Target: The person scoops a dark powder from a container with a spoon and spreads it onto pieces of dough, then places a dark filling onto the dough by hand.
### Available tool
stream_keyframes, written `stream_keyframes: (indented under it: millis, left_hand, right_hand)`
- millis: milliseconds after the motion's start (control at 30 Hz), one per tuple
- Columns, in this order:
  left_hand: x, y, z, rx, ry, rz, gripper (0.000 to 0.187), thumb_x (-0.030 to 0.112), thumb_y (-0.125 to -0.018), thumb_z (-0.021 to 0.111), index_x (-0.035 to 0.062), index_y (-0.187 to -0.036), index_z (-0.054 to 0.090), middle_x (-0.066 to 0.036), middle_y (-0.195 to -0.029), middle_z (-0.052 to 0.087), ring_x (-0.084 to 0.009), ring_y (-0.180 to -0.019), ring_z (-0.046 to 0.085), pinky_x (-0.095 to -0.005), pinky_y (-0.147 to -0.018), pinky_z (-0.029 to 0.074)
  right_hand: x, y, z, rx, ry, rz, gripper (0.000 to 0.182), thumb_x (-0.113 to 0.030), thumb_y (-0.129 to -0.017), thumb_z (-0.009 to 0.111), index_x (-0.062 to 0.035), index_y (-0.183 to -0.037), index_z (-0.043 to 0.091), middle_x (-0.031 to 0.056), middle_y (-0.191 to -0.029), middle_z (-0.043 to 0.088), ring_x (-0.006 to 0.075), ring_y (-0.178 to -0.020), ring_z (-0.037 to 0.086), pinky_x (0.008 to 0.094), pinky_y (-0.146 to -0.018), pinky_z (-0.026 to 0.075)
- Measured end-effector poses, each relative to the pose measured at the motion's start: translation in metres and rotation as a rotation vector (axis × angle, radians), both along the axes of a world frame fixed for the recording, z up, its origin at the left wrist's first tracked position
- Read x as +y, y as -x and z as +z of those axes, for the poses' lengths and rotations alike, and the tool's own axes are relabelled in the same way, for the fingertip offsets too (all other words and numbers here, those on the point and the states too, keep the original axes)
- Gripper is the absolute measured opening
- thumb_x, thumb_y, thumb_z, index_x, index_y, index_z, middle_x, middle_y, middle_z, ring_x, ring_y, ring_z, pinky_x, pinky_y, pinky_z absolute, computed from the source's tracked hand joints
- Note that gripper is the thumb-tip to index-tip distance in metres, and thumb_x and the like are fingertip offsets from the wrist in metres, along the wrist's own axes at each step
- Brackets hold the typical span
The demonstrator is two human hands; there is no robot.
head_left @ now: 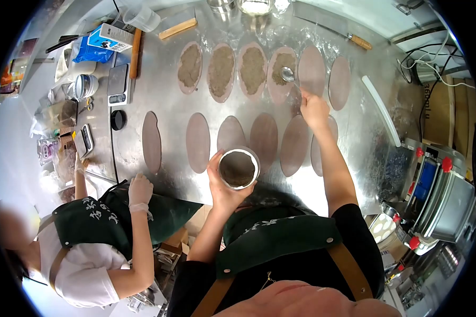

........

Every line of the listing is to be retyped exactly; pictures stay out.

* _Answer box_
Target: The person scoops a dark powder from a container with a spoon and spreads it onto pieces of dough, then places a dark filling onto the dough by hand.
### Available tool
stream_keyframes, written `stream_keyframes: (indented under it: millis, left_hand, right_hand)`
- millis: milliseconds after the motion's start (control at 30 Hz), one per tuple
- Columns, in this order:
  left_hand: x, y, z, rx, ry, rz, gripper (0.000 to 0.187), thumb_x (-0.030 to 0.112), thumb_y (-0.125 to -0.018), thumb_z (-0.021 to 0.111), index_x (-0.035 to 0.062), index_y (-0.187 to -0.036), index_z (-0.054 to 0.090), middle_x (-0.066 to 0.036), middle_y (-0.195 to -0.029), middle_z (-0.052 to 0.087), ring_x (-0.084 to 0.009), ring_y (-0.180 to -0.019), ring_z (-0.046 to 0.085), pinky_x (-0.095 to -0.005), pinky_y (-0.147 to -0.018), pinky_z (-0.029 to 0.074)
  right_hand: x, y, z, rx, ry, rz, gripper (0.000 to 0.182), thumb_x (-0.113 to 0.030), thumb_y (-0.129 to -0.017), thumb_z (-0.009 to 0.111), index_x (-0.062 to 0.035), index_y (-0.183 to -0.037), index_z (-0.043 to 0.091), middle_x (-0.031 to 0.056), middle_y (-0.191 to -0.029), middle_z (-0.043 to 0.088), ring_x (-0.006 to 0.075), ring_y (-0.178 to -0.020), ring_z (-0.037 to 0.086), pinky_x (0.008 to 0.094), pinky_y (-0.146 to -0.018), pinky_z (-0.026 to 0.075)
- Measured end-effector poses, each relative to the pose measured at the motion's start: translation in metres and rotation as a rotation vector (axis × angle, radians), both along the axes of a world frame fixed for the recording, z up, its origin at the left wrist's first tracked position
- Read x as +y, y as -x and z as +z of those axes, for the poses' lengths and rotations alike, and the tool's own axes are relabelled in the same way, for the fingertip offsets too (all other words and numbers here, those on the point and the states too, keep the original axes)
- Gripper is the absolute measured opening
- thumb_x, thumb_y, thumb_z, index_x, index_y, index_z, middle_x, middle_y, middle_z, ring_x, ring_y, ring_z, pinky_x, pinky_y, pinky_z absolute, computed from the source's tracked hand joints
- Note that gripper is the thumb-tip to index-tip distance in metres, and thumb_x and the like are fingertip offsets from the wrist in metres, along the wrist's own axes at each step
- Brackets hold the typical span
The demonstrator is two human hands; there is no robot.
head_left @ now: 

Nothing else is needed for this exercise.